Only one stretch of the data below should be repeated: the lines from the line containing "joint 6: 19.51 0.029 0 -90" through the line containing "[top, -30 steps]", inclusive, exactly as they are.

Input data:
::::

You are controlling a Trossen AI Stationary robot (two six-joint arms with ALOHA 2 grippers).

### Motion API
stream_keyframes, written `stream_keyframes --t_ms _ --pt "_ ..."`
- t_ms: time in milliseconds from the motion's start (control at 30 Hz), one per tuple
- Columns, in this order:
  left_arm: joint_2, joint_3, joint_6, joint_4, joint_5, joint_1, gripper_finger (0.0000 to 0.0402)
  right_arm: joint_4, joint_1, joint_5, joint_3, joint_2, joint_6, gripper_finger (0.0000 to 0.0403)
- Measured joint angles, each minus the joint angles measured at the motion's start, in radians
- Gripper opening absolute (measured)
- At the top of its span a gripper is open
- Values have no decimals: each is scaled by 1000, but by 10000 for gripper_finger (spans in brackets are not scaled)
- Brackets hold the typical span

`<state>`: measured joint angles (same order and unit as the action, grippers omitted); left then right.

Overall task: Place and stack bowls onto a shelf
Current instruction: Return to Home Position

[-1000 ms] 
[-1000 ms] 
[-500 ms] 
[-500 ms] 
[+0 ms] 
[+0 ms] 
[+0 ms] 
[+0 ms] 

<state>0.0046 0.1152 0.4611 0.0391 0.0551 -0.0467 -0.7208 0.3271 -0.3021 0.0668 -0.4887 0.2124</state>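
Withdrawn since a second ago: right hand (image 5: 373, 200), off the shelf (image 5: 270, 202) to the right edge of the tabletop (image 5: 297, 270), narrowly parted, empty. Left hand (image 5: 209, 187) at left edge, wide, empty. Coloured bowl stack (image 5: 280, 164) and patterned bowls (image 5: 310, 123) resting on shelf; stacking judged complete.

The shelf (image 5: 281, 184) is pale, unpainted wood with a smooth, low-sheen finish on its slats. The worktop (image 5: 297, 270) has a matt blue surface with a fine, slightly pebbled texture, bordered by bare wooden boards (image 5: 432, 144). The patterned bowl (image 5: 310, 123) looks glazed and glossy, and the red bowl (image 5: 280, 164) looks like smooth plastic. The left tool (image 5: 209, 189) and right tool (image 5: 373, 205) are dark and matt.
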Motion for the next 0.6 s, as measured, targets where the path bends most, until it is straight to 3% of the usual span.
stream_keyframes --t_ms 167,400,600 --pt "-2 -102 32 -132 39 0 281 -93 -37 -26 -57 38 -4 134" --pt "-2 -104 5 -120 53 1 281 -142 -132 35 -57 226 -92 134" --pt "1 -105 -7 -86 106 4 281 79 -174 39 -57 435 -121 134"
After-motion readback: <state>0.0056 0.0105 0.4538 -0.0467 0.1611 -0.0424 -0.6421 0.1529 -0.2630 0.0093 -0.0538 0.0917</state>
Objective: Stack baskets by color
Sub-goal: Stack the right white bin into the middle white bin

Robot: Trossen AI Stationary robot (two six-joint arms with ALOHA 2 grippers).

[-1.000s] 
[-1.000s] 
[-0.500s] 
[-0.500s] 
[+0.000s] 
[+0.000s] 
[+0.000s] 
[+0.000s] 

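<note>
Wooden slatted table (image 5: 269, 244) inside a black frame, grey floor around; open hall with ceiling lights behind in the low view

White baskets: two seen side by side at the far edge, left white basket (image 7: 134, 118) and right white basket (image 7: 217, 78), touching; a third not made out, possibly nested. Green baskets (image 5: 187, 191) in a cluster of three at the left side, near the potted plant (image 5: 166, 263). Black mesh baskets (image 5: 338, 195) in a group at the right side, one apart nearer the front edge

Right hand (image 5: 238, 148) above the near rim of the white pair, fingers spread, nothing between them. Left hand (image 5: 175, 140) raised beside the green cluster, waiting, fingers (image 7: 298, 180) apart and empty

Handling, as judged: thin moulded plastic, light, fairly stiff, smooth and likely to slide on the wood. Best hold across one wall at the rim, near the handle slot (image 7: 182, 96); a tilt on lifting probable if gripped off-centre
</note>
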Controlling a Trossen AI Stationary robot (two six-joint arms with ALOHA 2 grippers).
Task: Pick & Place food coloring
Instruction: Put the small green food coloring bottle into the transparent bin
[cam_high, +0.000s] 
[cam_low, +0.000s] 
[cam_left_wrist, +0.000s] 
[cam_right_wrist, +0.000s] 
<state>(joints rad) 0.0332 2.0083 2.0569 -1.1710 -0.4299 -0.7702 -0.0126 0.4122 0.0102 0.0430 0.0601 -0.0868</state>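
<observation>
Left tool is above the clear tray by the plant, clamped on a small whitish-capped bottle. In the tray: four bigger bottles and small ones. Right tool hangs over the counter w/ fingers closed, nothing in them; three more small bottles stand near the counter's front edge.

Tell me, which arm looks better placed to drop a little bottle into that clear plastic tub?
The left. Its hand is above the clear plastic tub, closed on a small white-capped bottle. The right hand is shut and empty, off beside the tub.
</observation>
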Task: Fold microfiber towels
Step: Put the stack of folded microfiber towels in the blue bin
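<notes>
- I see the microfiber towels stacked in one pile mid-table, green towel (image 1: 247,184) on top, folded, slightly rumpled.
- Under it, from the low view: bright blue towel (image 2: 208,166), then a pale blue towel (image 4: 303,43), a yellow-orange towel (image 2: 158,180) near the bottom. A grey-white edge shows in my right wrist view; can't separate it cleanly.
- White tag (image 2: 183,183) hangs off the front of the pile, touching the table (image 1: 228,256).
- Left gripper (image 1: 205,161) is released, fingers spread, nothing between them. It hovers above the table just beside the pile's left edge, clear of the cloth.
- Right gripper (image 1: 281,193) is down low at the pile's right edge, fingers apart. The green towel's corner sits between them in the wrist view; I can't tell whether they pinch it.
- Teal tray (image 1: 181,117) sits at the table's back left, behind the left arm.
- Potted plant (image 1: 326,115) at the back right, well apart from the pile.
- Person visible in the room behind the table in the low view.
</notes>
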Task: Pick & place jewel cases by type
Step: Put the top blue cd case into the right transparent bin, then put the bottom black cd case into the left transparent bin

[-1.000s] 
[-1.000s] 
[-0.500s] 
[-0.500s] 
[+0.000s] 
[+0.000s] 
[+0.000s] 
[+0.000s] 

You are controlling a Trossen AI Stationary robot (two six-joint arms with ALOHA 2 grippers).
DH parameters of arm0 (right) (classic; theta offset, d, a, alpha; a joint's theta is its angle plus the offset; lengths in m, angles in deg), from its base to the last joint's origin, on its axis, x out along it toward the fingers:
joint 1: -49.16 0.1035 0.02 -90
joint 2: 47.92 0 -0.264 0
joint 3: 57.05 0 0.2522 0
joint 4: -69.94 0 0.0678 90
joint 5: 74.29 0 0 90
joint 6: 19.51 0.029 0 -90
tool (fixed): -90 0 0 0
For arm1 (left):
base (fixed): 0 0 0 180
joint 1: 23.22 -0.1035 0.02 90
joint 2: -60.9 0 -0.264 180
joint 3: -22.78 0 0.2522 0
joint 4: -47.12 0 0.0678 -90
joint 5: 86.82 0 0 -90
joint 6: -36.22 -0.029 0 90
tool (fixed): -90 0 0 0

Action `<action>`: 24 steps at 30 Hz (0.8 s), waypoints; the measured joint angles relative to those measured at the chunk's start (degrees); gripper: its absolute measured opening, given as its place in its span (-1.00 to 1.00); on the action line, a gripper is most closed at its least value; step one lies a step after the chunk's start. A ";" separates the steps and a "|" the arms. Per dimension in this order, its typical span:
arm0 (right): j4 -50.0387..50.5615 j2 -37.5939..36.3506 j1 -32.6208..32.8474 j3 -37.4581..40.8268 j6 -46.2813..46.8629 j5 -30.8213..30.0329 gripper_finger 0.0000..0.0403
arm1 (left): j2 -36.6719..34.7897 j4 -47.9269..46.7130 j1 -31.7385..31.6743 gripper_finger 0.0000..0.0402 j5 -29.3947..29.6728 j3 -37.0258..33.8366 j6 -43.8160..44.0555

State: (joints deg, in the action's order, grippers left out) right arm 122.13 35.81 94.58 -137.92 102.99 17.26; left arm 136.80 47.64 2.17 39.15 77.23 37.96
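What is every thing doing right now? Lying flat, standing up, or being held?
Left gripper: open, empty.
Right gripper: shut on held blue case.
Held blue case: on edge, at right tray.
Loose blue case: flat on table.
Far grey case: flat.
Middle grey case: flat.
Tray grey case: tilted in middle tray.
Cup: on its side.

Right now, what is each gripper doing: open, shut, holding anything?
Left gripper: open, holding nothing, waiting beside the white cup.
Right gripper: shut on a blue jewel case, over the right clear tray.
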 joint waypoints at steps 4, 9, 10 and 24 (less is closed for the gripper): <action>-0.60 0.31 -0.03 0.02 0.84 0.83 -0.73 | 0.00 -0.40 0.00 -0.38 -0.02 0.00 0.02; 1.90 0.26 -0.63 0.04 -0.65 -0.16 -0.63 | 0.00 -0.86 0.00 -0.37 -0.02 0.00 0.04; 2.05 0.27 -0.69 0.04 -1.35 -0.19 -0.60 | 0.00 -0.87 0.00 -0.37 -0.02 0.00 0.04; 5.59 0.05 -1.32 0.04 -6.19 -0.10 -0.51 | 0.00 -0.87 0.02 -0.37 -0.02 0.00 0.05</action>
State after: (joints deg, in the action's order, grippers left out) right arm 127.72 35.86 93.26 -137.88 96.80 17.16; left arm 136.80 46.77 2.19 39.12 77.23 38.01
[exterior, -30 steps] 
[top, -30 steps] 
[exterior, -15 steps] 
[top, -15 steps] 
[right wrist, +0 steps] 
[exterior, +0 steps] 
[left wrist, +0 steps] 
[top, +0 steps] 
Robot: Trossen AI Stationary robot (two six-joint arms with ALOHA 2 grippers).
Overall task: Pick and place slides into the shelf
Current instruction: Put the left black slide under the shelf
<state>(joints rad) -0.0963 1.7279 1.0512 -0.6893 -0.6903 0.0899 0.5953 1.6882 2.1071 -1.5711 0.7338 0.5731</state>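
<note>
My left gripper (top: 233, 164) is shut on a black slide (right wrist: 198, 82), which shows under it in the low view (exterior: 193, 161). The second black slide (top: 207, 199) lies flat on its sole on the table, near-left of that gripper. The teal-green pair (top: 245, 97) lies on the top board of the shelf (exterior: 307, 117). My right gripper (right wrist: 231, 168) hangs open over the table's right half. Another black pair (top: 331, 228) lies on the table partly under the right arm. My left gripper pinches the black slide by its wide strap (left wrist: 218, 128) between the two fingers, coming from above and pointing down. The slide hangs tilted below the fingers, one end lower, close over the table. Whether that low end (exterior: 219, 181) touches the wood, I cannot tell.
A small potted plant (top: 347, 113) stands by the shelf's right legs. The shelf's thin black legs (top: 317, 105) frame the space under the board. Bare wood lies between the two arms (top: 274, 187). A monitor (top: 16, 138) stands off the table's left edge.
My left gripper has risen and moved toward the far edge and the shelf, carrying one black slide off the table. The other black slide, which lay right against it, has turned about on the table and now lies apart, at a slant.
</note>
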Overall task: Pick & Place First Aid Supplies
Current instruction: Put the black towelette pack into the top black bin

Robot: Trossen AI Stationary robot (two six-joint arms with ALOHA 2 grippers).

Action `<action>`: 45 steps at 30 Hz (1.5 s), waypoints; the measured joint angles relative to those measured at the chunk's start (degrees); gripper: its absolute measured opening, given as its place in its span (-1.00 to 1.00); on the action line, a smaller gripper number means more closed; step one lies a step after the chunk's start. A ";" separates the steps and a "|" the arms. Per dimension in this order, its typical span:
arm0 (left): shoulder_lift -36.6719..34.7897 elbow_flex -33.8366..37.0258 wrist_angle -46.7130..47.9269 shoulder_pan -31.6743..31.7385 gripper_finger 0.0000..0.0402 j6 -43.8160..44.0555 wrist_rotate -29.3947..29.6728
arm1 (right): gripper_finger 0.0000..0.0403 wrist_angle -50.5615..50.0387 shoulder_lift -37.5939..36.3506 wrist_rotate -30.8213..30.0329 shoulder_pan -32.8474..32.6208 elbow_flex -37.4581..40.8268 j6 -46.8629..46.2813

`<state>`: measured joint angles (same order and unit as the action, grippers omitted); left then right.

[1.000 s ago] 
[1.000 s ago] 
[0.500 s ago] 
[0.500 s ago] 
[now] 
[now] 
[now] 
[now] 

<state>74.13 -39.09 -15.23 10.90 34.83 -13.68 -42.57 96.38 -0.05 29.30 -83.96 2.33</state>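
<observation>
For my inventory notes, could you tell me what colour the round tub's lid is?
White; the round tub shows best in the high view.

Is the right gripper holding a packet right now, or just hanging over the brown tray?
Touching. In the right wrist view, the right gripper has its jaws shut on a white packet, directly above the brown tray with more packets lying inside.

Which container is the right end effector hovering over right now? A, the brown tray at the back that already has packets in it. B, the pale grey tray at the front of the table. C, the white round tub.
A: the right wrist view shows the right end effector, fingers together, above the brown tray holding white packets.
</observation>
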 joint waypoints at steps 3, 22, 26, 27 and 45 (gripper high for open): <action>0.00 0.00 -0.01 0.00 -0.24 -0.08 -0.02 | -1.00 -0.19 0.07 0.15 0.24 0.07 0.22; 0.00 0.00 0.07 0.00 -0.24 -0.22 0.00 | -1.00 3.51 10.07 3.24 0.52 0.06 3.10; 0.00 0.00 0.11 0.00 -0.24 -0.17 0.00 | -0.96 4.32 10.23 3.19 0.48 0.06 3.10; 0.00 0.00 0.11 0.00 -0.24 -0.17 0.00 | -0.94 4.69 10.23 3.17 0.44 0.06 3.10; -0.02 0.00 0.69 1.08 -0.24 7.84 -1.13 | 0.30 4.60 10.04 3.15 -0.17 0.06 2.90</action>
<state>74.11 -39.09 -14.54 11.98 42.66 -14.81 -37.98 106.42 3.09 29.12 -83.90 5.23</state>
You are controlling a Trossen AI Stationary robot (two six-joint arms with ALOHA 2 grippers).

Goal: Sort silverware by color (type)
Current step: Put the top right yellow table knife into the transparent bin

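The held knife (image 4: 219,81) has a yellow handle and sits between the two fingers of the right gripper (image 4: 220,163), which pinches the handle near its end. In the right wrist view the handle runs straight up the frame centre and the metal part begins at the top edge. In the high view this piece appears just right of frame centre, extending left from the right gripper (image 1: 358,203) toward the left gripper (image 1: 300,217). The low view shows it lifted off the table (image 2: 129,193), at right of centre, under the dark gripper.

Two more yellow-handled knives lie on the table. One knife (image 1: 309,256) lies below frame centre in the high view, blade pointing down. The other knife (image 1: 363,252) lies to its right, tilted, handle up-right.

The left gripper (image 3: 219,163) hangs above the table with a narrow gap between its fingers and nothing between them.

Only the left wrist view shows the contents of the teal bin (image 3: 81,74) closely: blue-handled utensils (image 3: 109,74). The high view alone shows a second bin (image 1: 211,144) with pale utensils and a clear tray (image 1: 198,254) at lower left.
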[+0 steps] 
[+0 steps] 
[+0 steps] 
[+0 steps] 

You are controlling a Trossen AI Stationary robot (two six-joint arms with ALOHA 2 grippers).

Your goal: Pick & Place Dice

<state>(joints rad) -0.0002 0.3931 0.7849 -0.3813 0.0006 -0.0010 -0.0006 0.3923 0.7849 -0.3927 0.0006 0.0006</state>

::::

Response to this exercise:
joint 6: 19.51 0.029 0 -90
tool (fixed): -90 0 0 0
For arm1 (left):
base (fixed): 0 0 0 180
joint 1: 23.22 -0.1035 0.02 90
joint 2: -60.9 0 -0.264 180
joint 3: -22.78 0 0.2522 0
joint 4: -47.12 0 0.0678 -90
joint 5: 86.82 0 0 -90
joint 6: -36.22 -0.029 0 90
tool (fixed): -90 0 0 0

Action `<action>`: 24 steps at 30 Hz (0.8 s), waypoints; the measured joint angles relative to those measured at the chunk's start (degrees); gripper: its absolute measured opening, given as its place in its span (-1.00 to 1.00); on the action line, a gripper is most closed at its least value; step one lies a step after the chunk's start. A ";" separates the steps and a "|" the arms. Per dimension in this order, its typical span:
arm0 (right): j4 -50.0387..50.5615 j2 -37.5939..36.3506 j1 -32.6208..32.8474 j3 -37.4581..40.8268 j6 -46.2813..46.8629 j5 -30.8213..30.0329 gripper_finger 0.0000..0.0403
arm1 (left): j2 -36.6719..34.7897 j4 -47.9269..46.7130 j1 -31.7385..31.6743 gripper_finger 0.0000..0.0402 j5 -29.3947..29.6728 j3 -37.0258..33.8366 j6 -43.8160..44.0555

State: (joints deg, in the action's order, grippers left out) right arm 122.13 35.81 94.58 -137.92 102.99 17.26; left arm 136.80 47.64 2.17 39.15 77.23 37.96
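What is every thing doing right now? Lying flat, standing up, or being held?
Left gripper: open, empty.
Right gripper: shut on held blue case.
Held blue case: on edge, at right tray.
Loose blue case: flat on table.
Far grey case: flat.
Middle grey case: flat.
Tray grey case: tilted in middle tray.
Cup: on its side.

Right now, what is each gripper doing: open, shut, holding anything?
Left gripper: open, holding nothing, waiting beside the white cup.
Right gripper: shut on a blue jewel case, over the right clear tray.
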 joint waypoints at steps 4, 9, 10 and 24 (less is closed for the gripper): <action>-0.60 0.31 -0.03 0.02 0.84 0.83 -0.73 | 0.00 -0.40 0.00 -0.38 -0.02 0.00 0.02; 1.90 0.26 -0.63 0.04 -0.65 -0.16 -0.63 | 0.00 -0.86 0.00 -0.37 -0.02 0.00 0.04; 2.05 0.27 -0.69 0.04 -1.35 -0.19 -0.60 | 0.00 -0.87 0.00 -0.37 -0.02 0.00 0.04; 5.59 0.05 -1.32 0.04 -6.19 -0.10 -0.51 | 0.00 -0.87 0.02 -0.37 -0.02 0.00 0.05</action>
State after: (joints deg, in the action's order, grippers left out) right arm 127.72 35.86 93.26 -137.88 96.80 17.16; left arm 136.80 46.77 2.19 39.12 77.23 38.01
[exterior, -30 steps] 
[top, -30 steps] 

The output for this exercise is now complete.